Start of MATERIAL FOR THE TASK

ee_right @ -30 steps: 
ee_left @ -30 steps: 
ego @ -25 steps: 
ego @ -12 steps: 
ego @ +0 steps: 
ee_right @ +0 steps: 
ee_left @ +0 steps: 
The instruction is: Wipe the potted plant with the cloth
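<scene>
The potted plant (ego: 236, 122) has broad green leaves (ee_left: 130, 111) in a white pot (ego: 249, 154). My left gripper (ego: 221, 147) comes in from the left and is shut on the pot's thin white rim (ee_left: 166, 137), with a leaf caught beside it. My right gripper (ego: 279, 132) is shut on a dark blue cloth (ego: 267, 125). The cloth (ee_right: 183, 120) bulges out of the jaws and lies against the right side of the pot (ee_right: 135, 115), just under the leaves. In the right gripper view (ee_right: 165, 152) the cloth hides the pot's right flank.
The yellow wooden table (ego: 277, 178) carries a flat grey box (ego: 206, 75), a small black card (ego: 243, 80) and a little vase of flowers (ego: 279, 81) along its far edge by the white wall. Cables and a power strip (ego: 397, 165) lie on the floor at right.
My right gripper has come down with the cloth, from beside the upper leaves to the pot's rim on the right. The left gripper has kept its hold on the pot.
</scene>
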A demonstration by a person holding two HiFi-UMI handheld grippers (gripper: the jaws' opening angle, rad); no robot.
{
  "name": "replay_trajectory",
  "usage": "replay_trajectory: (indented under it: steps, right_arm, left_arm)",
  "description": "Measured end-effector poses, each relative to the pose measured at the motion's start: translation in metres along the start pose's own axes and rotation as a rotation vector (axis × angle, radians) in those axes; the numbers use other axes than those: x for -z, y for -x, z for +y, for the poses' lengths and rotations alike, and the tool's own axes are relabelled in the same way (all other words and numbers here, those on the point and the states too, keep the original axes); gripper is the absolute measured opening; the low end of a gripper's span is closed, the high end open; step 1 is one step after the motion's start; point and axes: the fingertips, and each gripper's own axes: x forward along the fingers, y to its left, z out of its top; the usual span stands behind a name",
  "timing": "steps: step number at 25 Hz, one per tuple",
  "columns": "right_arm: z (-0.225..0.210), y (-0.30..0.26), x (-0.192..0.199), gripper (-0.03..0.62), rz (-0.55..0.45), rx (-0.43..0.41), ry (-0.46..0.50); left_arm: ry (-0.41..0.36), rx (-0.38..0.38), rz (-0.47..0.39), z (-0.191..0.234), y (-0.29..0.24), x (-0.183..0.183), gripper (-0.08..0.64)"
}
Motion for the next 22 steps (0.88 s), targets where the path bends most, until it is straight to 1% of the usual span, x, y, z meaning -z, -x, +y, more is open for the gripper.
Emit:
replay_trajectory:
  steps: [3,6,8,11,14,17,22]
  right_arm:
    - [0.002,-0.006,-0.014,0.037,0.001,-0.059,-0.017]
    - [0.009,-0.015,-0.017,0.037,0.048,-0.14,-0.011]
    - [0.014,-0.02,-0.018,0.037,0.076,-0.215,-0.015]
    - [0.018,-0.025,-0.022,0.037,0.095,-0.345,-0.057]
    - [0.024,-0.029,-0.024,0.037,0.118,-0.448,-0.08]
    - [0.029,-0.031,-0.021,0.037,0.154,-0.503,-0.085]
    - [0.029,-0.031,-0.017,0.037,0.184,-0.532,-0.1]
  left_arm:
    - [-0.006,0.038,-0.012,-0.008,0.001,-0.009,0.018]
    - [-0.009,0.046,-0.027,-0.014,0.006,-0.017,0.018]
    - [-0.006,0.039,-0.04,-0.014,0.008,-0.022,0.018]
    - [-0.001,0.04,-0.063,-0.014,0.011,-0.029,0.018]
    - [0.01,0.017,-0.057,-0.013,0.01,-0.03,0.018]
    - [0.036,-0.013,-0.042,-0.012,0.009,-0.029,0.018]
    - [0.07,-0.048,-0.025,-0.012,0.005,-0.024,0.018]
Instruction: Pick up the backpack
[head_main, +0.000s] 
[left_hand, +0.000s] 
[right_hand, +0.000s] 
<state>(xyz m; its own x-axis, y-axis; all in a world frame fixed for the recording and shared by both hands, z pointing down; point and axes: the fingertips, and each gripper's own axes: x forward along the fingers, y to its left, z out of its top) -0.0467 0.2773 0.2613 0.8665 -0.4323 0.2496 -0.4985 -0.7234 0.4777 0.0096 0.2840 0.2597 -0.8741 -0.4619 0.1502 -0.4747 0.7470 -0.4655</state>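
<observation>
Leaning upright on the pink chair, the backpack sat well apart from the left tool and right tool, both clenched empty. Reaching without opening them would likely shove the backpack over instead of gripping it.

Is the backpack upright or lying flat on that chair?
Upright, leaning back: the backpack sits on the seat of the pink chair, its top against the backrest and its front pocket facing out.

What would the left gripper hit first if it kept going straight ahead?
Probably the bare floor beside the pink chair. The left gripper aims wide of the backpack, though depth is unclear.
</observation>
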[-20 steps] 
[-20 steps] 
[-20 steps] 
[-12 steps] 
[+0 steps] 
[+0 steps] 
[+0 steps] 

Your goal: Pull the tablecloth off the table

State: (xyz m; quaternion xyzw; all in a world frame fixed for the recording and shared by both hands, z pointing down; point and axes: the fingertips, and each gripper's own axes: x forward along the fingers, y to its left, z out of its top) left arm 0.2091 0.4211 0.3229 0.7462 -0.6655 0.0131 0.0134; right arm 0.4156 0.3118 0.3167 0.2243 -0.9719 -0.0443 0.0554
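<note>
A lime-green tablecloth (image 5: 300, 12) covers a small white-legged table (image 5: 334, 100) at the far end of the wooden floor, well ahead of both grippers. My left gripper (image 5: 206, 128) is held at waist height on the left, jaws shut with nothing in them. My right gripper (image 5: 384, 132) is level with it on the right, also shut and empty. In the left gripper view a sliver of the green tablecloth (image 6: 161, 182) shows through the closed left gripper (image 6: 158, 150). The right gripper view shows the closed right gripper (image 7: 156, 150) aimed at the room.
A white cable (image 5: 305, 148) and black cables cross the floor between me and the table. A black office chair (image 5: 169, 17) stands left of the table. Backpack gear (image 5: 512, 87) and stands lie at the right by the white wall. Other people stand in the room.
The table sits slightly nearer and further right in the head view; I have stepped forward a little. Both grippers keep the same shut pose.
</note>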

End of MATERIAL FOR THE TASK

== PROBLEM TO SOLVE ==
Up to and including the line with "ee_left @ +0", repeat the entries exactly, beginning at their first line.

== TASK SOLUTION ==
ee_right @ -30 steps: 
ee_left @ -30 steps: 
ego @ -25 steps: 
ego @ -12 steps: 
ego @ +0 steps: 
ee_right @ +0 steps: 
ee_left @ +0 steps: 

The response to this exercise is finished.